EXERCISE AIM =>
Give the data again exactly as written, skipping any pictures.

DATA EXCERPT =>
********************
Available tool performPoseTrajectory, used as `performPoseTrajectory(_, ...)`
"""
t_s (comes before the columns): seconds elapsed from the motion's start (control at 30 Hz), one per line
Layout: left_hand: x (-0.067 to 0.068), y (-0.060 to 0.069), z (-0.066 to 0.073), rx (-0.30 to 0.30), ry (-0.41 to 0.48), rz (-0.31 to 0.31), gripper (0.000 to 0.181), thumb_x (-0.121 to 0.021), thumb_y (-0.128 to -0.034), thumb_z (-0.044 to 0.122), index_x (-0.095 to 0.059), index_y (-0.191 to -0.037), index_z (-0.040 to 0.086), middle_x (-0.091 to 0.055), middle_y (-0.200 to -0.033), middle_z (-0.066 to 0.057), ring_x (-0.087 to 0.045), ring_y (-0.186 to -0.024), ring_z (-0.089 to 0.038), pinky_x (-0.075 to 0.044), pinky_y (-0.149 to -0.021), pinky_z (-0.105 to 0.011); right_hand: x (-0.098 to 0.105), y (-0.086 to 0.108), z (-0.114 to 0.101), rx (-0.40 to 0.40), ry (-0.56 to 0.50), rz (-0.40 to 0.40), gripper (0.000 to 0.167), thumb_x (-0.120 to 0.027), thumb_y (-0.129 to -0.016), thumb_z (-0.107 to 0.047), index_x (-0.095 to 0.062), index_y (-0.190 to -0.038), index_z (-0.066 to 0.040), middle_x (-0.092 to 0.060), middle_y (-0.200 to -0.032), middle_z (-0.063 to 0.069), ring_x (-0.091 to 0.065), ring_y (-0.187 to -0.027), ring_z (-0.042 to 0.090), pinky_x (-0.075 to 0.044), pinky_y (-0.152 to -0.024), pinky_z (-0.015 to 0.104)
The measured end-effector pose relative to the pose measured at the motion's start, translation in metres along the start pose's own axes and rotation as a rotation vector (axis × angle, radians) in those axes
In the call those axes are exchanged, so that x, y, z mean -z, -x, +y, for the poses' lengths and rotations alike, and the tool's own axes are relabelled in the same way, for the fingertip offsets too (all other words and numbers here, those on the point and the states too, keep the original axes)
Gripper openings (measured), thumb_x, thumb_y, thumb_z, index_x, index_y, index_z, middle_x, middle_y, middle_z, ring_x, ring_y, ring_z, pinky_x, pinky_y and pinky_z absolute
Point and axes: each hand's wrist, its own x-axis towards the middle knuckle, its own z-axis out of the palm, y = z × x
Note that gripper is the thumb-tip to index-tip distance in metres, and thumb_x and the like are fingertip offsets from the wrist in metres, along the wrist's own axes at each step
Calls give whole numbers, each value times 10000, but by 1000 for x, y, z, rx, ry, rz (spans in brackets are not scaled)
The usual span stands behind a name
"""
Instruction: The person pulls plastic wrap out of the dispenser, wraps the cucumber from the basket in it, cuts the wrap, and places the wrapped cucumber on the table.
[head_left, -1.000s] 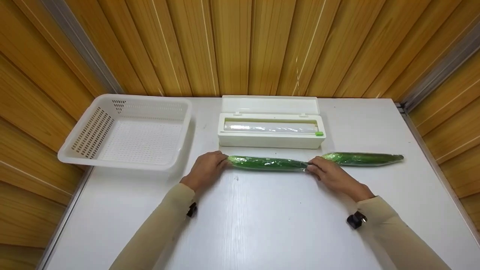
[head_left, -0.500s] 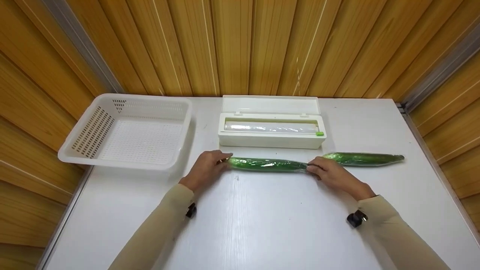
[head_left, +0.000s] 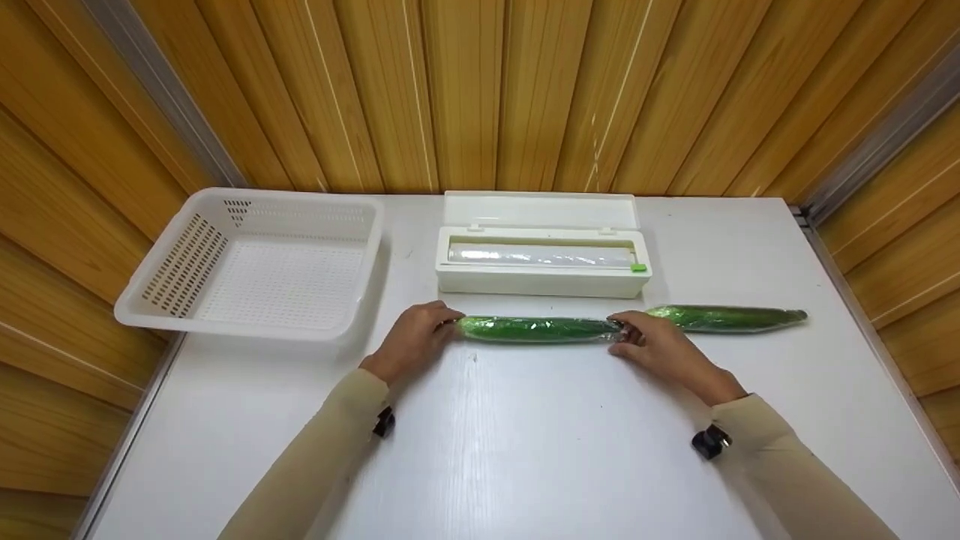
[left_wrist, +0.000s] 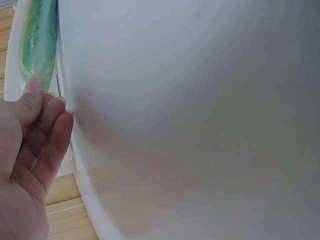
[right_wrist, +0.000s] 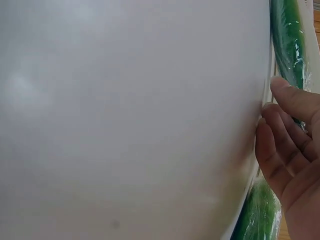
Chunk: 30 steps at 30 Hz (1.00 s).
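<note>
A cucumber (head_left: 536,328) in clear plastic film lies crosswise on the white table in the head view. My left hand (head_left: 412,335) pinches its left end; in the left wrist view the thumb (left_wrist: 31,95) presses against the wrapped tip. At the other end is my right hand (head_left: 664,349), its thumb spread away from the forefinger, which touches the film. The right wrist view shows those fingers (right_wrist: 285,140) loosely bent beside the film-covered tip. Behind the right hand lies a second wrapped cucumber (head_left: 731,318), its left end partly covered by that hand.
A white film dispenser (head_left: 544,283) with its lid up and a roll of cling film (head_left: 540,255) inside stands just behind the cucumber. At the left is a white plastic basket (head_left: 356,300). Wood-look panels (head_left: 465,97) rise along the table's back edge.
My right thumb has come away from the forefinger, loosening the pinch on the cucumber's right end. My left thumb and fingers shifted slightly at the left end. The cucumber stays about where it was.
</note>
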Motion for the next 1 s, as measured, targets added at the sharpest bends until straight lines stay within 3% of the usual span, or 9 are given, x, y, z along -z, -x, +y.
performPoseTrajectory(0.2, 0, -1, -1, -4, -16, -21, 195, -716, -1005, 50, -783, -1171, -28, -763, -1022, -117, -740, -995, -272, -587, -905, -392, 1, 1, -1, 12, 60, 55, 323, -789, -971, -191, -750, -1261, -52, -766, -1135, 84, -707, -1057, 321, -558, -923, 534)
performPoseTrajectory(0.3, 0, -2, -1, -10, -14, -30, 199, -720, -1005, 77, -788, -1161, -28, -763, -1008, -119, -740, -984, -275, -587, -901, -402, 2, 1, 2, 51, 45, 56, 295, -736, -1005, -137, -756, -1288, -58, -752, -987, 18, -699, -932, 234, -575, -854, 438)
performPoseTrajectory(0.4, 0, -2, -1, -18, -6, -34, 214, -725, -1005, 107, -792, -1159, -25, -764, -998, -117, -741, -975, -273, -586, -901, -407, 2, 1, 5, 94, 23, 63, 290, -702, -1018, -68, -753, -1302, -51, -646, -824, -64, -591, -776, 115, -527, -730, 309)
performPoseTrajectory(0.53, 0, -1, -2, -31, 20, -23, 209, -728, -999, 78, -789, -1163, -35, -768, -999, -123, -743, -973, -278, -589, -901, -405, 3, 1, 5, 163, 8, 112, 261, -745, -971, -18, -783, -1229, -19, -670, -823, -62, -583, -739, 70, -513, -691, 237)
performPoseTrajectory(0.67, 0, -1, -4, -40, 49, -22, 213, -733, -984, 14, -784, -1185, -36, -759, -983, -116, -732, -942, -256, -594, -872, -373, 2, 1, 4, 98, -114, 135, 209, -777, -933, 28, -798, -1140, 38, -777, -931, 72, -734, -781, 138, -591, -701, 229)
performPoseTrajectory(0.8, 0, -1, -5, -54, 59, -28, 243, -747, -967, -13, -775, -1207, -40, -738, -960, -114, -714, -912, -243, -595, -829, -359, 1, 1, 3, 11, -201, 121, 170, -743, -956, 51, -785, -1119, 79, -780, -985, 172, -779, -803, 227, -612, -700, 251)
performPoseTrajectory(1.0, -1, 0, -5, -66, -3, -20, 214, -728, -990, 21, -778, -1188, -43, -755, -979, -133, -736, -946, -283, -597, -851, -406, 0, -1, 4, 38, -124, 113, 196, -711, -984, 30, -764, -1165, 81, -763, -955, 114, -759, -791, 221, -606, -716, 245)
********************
TASK ANSWER =>
Available tool performPoseTrajectory, used as `performPoseTrajectory(_, ...)`
"""
t_s (comes before the columns): seconds elapsed from the motion's start (control at 30 Hz), one per line
Layout: left_hand: x (-0.067 to 0.068), y (-0.060 to 0.069), z (-0.066 to 0.073), rx (-0.30 to 0.30), ry (-0.41 to 0.48), rz (-0.31 to 0.31), gripper (0.000 to 0.181), thumb_x (-0.121 to 0.021), thumb_y (-0.128 to -0.034), thumb_z (-0.044 to 0.122), index_x (-0.095 to 0.059), index_y (-0.191 to -0.037), index_z (-0.040 to 0.086), middle_x (-0.091 to 0.055), middle_y (-0.200 to -0.033), middle_z (-0.066 to 0.057), ring_x (-0.087 to 0.045), ring_y (-0.186 to -0.024), ring_z (-0.089 to 0.038), pinky_x (-0.075 to 0.044), pinky_y (-0.149 to -0.021), pinky_z (-0.105 to 0.011); right_hand: x (-0.098 to 0.105), y (-0.086 to 0.108), z (-0.114 to 0.101), rx (-0.40 to 0.40), ry (-0.56 to 0.50), rz (-0.40 to 0.40), gripper (0.000 to 0.167), thumb_x (-0.120 to 0.027), thumb_y (-0.129 to -0.016), thumb_z (-0.107 to 0.047), index_x (-0.095 to 0.062), index_y (-0.190 to -0.038), index_z (-0.066 to 0.040), middle_x (-0.092 to 0.060), middle_y (-0.200 to -0.032), middle_z (-0.063 to 0.069), ring_x (-0.091 to 0.065), ring_y (-0.187 to -0.027), ring_z (-0.042 to 0.090), pinky_x (-0.075 to 0.044), pinky_y (-0.152 to -0.024), pinky_z (-0.015 to 0.104)
The measured end-effector pose relative to the pose measured at the motion's start, translation in metres along the start pose's own axes and rotation as a rotation vector (axis × angle, radians) in those axes
In the call those axes are exchanged, so that x, y, z mean -z, -x, +y, for the poses' lengths and rotations alike, and the tool's own axes are relabelled in the same way, for the fingertip offsets too (all other words and numbers here, those on the point and the states too, keep the original axes)
Gripper openings (measured), thumb_x, thumb_y, thumb_z, index_x, index_y, index_z, middle_x, middle_y, middle_z, ring_x, ring_y, ring_z, pinky_x, pinky_y and pinky_z absolute
Point and axes: each hand's wrist, its own x-axis towards the middle knuckle, its own z-axis out of the palm, y = z × x
Note that gripper is the thumb-tip to index-tip distance in metres, and thumb_x and the like are fingertip offsets from the wrist in metres, along the wrist's own axes at each step
Calls give whole numbers, each value times 10000, but by 1000 for x, y, z, rx, ry, rz (spans in brackets are not scaled)
The usual span stands behind a name
"""
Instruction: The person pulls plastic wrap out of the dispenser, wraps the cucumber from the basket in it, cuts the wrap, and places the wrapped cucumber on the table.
[head_left, -1.000s] 
[head_left, -0.500s] 
[head_left, +0.000s] 
[left_wrist, +0.000s] 
[right_wrist, +0.000s] 
Chunk: 30 steps at 30 Hz (1.00 s).
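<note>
A cucumber (head_left: 536,328) in clear plastic film lies crosswise on the white table in the head view. My left hand (head_left: 412,335) pinches its left end; in the left wrist view the thumb (left_wrist: 31,95) presses against the wrapped tip. At the other end is my right hand (head_left: 664,349), its thumb spread away from the forefinger, which touches the film. The right wrist view shows those fingers (right_wrist: 285,140) loosely bent beside the film-covered tip. Behind the right hand lies a second wrapped cucumber (head_left: 731,318), its left end partly covered by that hand.
A white film dispenser (head_left: 544,283) with its lid up and a roll of cling film (head_left: 540,255) inside stands just behind the cucumber. At the left is a white plastic basket (head_left: 356,300). Wood-look panels (head_left: 465,97) rise along the table's back edge.
My right thumb has come away from the forefinger, loosening the pinch on the cucumber's right end. My left thumb and fingers shifted slightly at the left end. The cucumber stays about where it was.
</note>
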Motion for the next 1 s, as measured, targets added at the sharpest bends until straight lines stay within 3% of the usual span, or 9 are given, x, y, z along -z, -x, +y.
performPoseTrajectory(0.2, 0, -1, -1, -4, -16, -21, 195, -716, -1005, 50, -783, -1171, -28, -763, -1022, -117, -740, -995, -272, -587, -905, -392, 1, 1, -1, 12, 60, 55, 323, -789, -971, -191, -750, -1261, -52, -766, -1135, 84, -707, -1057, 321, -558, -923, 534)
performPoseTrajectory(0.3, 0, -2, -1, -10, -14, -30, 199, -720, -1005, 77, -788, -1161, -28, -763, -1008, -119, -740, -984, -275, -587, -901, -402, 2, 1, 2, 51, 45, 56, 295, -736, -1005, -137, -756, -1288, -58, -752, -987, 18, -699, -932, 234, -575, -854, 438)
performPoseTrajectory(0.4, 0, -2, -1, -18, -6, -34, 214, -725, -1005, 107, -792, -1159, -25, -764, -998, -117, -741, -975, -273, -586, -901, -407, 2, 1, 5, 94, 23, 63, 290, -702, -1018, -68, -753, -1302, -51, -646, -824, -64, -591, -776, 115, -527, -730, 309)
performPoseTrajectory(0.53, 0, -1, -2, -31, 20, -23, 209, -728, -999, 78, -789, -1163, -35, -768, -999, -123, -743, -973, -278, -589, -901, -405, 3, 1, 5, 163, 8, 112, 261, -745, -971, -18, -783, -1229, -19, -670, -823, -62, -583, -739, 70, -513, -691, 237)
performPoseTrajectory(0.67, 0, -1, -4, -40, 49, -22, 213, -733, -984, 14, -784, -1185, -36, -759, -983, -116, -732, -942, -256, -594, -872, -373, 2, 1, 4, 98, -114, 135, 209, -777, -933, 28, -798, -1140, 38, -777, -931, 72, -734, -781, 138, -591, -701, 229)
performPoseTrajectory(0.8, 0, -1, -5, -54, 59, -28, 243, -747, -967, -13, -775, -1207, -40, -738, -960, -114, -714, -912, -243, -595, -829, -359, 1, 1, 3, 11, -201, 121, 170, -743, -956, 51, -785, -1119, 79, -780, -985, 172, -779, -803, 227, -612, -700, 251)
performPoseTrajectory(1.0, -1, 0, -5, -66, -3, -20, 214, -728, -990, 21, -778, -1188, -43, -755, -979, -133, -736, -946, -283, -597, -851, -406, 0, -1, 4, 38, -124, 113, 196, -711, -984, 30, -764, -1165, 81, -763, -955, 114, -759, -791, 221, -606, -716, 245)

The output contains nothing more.